In any event, I had been shooting over my young friends fields……


Town League 1950

This old photograph from Vincent Carmody’s Living history popped up again recently on Facebook.

The occasion is the Ashes team for the Listowel town league of 1950.

The players are

Front Row. D.Prendeville, John B., Toddy Enright (holding mascot, Frank Pierse) Jim O Neill, Mick McAuliffe, Jimmy Harris, Mick Cotter.
Back Row. Timmy Walsh, Michael McGuinness, Jim (Roddy) O Sullivan, Mick Barrett, Micheal Quigley, J.Ryan, Jim Deveraugh, Tom Finucane.


Spotted on My Walk

A blackbird, a dry wall and a ruin


A Swedish Influence in North Kerry

A few months ago I had Vincent Carmody’s story of Lars Larsson and how his relatives came to St. Michael’s graveyard to seek out his grave.

On the foot of this story, Jim MacMahon wrote to tell me how it came about that a Swedish man was buried in Listowel.

Sweden was a big dairying country and companies like Alfa Laval had trained many technicians and engineers.

A far seeing creamery manager in Ballyheigue, a granduncle of Jim MacMahon’s, advertised in Sweden for some operatives with technical experience to work in Ballyheigue Creamery. Three of the men who came were our friend Larsson, Nielson and Monson. Larsson was killed in an accident but Nielson and Monson went on to marry local women and their descendants still live in North Kerry or else visit often.
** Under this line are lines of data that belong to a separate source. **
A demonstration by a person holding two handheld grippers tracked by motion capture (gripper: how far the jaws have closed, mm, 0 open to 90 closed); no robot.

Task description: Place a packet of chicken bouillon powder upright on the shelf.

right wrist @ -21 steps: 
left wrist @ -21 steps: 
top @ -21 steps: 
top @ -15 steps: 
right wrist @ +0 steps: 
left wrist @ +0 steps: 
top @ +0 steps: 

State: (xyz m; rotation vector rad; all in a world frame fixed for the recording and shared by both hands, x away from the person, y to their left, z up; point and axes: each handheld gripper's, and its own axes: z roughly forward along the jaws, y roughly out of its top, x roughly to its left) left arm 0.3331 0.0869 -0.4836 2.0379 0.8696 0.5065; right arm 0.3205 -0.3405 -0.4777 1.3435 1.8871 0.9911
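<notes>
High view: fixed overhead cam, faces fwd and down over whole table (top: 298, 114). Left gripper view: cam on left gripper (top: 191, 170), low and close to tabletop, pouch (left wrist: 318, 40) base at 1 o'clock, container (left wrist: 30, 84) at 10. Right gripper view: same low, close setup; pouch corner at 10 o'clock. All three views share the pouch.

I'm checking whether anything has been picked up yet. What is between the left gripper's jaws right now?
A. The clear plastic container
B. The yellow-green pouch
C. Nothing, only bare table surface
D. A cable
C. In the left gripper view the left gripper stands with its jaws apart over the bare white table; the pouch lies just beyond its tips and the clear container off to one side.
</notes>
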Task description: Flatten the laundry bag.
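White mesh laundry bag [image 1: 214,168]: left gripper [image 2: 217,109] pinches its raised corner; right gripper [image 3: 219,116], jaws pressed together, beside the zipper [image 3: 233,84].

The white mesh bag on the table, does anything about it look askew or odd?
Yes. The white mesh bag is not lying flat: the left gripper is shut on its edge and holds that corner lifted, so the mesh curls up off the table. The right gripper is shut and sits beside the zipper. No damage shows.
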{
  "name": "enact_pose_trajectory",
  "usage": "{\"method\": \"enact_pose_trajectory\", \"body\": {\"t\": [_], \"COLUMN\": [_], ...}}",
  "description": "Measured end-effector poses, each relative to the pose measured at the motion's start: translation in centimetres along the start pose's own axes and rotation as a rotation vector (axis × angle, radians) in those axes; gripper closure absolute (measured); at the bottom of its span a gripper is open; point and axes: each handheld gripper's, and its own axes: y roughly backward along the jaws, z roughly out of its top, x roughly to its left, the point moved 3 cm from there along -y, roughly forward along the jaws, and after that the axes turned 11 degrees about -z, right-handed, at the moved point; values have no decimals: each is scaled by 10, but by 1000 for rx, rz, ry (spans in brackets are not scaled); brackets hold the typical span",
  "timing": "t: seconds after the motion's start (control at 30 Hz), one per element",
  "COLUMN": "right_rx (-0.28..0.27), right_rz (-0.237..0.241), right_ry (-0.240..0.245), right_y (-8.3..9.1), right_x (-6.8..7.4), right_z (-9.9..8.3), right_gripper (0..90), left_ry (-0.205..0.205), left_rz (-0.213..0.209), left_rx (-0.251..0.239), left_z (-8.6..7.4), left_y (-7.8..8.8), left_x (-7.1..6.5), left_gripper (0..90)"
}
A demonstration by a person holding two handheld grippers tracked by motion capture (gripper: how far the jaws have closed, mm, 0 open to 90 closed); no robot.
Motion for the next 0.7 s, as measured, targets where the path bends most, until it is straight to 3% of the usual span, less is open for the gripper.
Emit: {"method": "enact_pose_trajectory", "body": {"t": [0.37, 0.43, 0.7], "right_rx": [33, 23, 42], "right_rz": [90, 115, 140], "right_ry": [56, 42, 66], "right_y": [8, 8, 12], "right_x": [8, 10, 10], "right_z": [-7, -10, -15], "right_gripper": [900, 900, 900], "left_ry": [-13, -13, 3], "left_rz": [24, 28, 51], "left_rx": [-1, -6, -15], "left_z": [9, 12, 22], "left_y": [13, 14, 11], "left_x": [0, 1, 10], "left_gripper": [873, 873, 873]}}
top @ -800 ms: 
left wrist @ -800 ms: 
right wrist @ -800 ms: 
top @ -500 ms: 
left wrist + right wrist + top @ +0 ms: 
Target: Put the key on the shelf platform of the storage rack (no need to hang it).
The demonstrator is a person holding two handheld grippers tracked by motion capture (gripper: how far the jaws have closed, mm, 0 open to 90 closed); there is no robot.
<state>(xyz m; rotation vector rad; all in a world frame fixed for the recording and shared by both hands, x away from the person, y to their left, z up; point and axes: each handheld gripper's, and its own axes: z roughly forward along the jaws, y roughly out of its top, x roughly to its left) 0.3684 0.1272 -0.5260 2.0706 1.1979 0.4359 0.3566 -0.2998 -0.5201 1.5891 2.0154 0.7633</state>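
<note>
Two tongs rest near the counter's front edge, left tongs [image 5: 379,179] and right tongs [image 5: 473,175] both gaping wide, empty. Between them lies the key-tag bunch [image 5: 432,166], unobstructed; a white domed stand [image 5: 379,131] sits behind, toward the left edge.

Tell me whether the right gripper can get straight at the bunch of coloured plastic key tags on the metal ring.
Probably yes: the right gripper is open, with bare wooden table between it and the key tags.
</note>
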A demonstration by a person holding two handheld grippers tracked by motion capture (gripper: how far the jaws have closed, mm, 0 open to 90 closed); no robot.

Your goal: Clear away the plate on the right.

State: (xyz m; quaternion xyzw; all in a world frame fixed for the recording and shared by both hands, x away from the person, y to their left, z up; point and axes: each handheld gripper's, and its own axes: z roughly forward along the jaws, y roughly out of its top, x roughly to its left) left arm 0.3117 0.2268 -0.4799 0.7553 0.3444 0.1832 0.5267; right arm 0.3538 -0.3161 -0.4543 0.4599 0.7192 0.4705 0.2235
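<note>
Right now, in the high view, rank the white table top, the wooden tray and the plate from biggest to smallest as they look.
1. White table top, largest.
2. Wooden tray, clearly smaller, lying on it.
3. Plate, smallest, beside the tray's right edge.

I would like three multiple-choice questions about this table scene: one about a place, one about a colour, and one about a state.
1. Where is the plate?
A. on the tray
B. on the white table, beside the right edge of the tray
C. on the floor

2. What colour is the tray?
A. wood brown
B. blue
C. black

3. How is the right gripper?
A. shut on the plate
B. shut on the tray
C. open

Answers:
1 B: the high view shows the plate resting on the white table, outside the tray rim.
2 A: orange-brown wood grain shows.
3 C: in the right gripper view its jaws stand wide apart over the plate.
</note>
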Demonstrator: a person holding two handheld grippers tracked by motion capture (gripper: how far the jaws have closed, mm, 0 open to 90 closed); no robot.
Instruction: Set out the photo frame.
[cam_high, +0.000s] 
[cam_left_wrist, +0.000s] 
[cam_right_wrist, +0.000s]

The Monson descendants have a jewellery business.

Monson Irish Jewellery


Did you do Your Leaving Cert in St. Michael’s in 1968?

A 50 year reunion celebration is being planned for this class and the organisers are encountering some difficulty in rounding up the last few old boys.

Here is an extract from Ned O’Sullivan’s email:

A group of us are planning a reunion weekend on the 7-9 September 2018. It entails a social gathering plus hopefully a nostalgic return to the school, photo exhibition, and some other things finishing with a day at the Races on the Sunday. We have established contact with most past colleagues but we are in the dark about a few. 

It’s possible that some of them read your blog and we would be v thankful if you could put it out there for us. 

Committee members are Michael Moriarty NT., Teddy Murphy, John Moloney n Christy Sheehy. 

Many thanks Mary

Ned O Sullivan. 

Ned has given me his phone number in case anyone of his classmates is reading this and wants to get in touch.


Healys of Convent Street and their Neighbours

Cathy Healy sent the photo to her uncle Pat in England and he confirmed that the young boy is Mike Healy, Cathy’s uncle. The lady in the hair rollers is till a mystery.

Common sense says that she would not be going too far from her home in rollers, I’d say she was a neighbour of the Healys and of John Hannon who took the photo, so we’re looking for someone from the Gleann area to put a name to a face. Liam Healy R.I.P. would have remembered her name and as Cathy said he’d have the dog’s name as well.

We miss them every day.


National Poetry Day 2018

Poetry Ireland decided to celebrate National Poetry Day 2018 on April 26 2018. Listowel Writers’ Week went to town on it, literally. They took to the streets and they gave everyone a poem in their pocket and challenged everyone to read at least one poem on Poetry Day.

Here are some of the people they met with a poem.

Would you read a Poem on Poetry Day          by Mary Cogan

with apologies to Dr. Seuss

Would you read it in a shop?

Would you read it with a cop?

Would you read it in a car?

Would you read it with a jar?

Would you read it stuck in traffic?

Would you read if it was graphic?

Would you read with Sinead and Liz

Máire or Maria, gee whiz

Poetry Day brought to my mind

That Writers’ Week’s not far behind.

Listowel Writers Week and the National Children’s Literary Festival run this year from May 30th to June 3rd.